We can create Series objects in different ways; for example, directly from a
numpy array or python list:
>>> a = [1, 5, 8]
>>> m = pd.Series(a)
>>> m
0 1
1 5
2 8
dtype: int64
As you can see from the output, every value in a pandas Series is labeled. If nothing is specified when constructing the Series, values are labeled staring from index 0 (i.e., the first value will have index 0, the second will have index as 1, and so on).
For instance, with the previous example, we can put:
>>> m[2]
8
This works exactly like Python lists and numpy arrays.

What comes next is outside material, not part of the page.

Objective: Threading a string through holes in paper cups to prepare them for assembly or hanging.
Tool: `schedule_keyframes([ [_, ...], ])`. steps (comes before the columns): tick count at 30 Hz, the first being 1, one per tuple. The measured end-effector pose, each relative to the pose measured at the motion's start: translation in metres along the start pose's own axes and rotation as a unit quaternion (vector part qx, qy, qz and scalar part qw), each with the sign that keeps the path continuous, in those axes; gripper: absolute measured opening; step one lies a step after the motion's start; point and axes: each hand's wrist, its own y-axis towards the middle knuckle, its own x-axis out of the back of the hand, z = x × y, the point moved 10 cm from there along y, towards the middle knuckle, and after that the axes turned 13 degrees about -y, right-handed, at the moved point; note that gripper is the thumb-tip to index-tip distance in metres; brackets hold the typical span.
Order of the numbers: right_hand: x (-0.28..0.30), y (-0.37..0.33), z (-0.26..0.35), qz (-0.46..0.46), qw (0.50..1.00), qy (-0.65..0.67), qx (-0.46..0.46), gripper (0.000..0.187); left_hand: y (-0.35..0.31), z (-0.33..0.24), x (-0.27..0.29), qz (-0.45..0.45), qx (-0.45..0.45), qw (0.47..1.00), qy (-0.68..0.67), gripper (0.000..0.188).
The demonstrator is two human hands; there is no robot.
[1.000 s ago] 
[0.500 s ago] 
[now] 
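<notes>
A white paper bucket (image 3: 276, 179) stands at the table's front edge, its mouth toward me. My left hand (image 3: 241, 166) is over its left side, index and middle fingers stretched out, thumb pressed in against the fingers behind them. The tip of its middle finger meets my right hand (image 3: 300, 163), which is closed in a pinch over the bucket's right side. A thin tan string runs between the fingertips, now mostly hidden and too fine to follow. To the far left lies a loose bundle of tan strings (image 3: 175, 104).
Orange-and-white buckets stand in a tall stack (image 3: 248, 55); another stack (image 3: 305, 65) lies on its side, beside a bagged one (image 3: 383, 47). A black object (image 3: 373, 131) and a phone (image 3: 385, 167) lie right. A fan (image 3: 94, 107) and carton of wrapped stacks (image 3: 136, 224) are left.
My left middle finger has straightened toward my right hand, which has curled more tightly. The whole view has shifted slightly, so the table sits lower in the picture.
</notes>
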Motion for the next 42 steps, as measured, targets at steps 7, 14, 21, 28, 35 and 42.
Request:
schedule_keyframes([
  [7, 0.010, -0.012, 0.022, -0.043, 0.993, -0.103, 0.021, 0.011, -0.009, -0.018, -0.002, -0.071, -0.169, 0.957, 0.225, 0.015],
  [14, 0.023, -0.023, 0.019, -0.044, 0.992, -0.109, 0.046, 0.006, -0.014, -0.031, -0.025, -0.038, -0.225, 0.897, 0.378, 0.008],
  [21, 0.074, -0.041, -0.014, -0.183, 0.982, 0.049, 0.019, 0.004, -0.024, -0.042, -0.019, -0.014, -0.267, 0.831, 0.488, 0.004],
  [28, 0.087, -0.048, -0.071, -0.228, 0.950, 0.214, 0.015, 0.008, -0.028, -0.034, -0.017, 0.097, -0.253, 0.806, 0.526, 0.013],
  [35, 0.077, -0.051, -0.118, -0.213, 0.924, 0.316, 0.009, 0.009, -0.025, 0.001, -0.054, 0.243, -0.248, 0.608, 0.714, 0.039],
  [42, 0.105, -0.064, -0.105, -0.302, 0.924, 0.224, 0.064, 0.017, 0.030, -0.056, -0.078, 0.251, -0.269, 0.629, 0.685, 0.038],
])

However, we can customize the label indexes using the index argument
while creating series.
>>> a = [1, 5, 8]
>>> m = pd.Series(a, index=["X", "Y","Z"])
>>> m
X 1
Y 5
Z 8
dtype: int64
And now we can use these custom lables to index the elements of the series; for example:
>>> m["Y"]
5
Note that if we specify custom index lables, we shouldn’t use the 0-based integer indexing to index into our series.

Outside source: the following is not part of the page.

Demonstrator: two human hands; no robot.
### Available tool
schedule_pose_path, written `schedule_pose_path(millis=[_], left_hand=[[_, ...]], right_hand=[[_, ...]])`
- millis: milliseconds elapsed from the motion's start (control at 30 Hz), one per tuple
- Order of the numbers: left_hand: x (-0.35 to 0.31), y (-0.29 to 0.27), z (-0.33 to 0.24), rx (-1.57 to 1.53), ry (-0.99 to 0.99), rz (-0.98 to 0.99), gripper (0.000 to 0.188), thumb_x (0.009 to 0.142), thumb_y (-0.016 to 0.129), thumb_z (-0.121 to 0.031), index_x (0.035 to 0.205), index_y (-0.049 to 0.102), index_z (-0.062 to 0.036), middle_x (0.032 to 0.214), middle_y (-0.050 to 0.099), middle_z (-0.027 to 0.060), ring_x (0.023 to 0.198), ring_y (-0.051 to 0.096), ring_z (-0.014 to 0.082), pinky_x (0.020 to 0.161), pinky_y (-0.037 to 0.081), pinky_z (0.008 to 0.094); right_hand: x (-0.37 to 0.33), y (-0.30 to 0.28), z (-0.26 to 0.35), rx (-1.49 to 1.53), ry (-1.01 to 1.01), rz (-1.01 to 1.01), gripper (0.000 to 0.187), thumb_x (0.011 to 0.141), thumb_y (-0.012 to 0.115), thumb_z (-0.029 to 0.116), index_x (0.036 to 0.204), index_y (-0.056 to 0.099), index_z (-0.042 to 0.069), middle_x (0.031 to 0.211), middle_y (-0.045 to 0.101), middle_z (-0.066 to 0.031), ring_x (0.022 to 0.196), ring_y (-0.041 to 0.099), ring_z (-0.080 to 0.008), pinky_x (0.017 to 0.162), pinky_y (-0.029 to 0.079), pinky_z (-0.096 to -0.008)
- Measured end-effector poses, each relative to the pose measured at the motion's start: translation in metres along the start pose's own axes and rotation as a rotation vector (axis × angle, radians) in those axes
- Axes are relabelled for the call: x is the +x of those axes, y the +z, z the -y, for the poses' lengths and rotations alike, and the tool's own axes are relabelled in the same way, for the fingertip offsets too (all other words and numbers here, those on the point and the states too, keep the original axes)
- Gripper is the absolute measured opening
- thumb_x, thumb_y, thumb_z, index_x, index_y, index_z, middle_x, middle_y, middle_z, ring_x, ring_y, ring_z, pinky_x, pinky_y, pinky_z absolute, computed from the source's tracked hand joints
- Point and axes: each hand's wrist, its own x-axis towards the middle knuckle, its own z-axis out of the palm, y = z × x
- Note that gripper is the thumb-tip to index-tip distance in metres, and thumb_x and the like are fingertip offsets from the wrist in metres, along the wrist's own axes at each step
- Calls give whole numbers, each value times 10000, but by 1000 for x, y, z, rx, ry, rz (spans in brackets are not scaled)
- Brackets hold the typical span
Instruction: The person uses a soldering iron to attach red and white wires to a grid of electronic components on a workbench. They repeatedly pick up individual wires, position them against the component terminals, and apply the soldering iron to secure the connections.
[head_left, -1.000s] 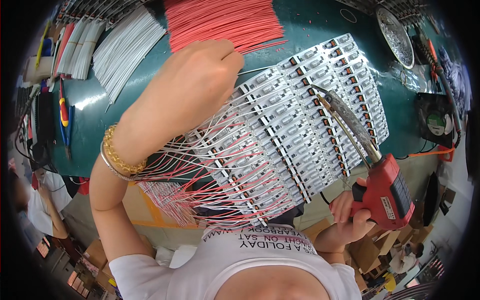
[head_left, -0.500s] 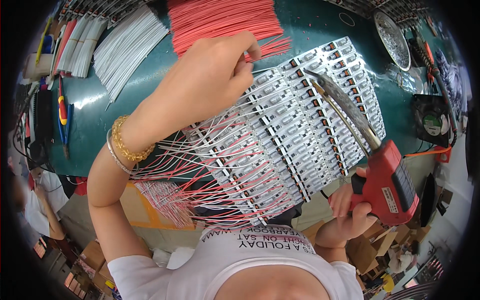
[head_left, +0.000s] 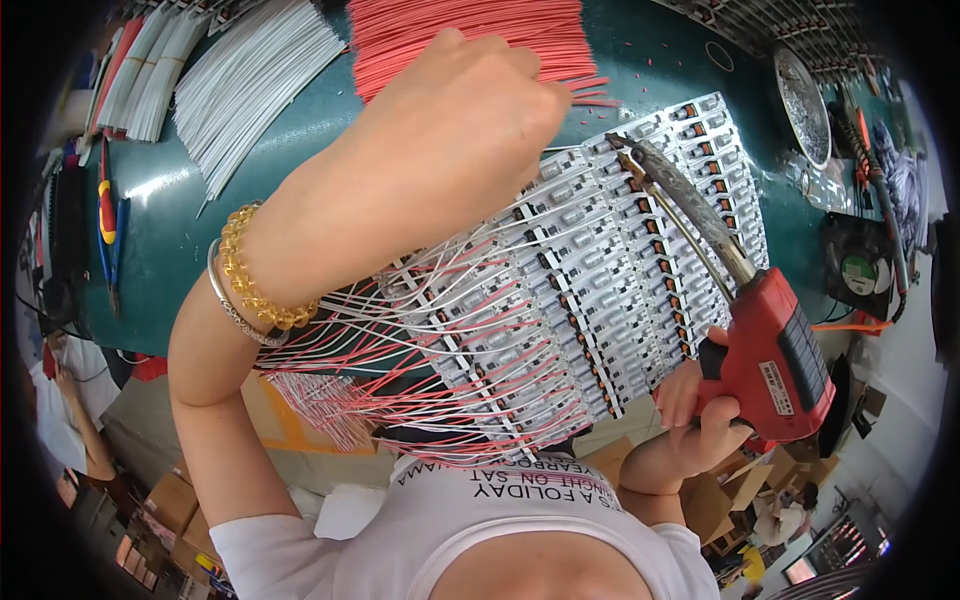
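Observation:
My right hand (head_left: 705, 405) is wrapped round the grip of a red soldering gun (head_left: 775, 365). The gun's dark barrel and thin metal feed tube reach up to the top edge of a panel of small white circuit boards (head_left: 590, 270). My left hand (head_left: 480, 120), knuckles up, is closed above the panel's upper left corner. A thin pale wire (head_left: 563, 149) shows from under it towards the soldering tip; the fingertips are hidden. Red and white wires (head_left: 440, 345) run leftwards from the panel's left rows.
Behind my left hand lies a stack of red wires (head_left: 440, 40), with white wires (head_left: 250, 90) to its left. A screwdriver (head_left: 106, 205) and blue-handled tool (head_left: 118, 260) lie at left. A metal dish (head_left: 802, 110) and small fan (head_left: 862, 268) are at right.
My left hand has shifted right and turned its back upward, hiding its fingertips. The panel, gun and bench items appear slightly shifted in view. The gun stays in my right hand.

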Motion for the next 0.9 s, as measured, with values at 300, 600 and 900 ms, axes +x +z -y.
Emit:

What happens if you try the following:
>>> m[1]
?
Custom labels for indexes provide part of the power of pandas; we can use lables to attach meaning (or “metadata”) to our data columns.
For example, say we want to create a series of back to school supplies with their cost, and we have a supplies list and a cost list as follows:
>>> supplies = ['Spiral_Notebook', 'Gel_Pens', 'Sticky_Notes', 'Laptop_Bag', 'Daily_Planner']
>>> cost_supplies_dollars = [12.81, 9.99, 5.99, 23.66, 10.99]
We can use these to create a Series as follows:
>>> supplies_cost = pd.Series(cost_supplies_dollars, index=supplies)
>>> supplies_cost
Spiral_Notebook 12.81
Gel_Pens 9.99
Sticky_Notes 5.99
Laptop_Bag 23.66
Daily_Planner 10.99
dtype: float64
We see that our series is indexed by the labels we gave for the prices. We can now access the prices using the meaningful labels, e.g.,
>>> supplies_cost['Gel_Pens']
9.99
We can even use these custom index labels in slices, but note that the slice is inclusive of both endpoints; for instance,
>>> supplies_cost["Gel_Pens":"Daily_Planner"]
Gel_Pens 9.99
Sticky_Notes 5.99
Laptop_Bag 23.66
Daily_Planner 10.99
dtype: float64
In-class Exercise:
Try accessing multiple elements of the supplies_cost series at positions 1,3 and 0.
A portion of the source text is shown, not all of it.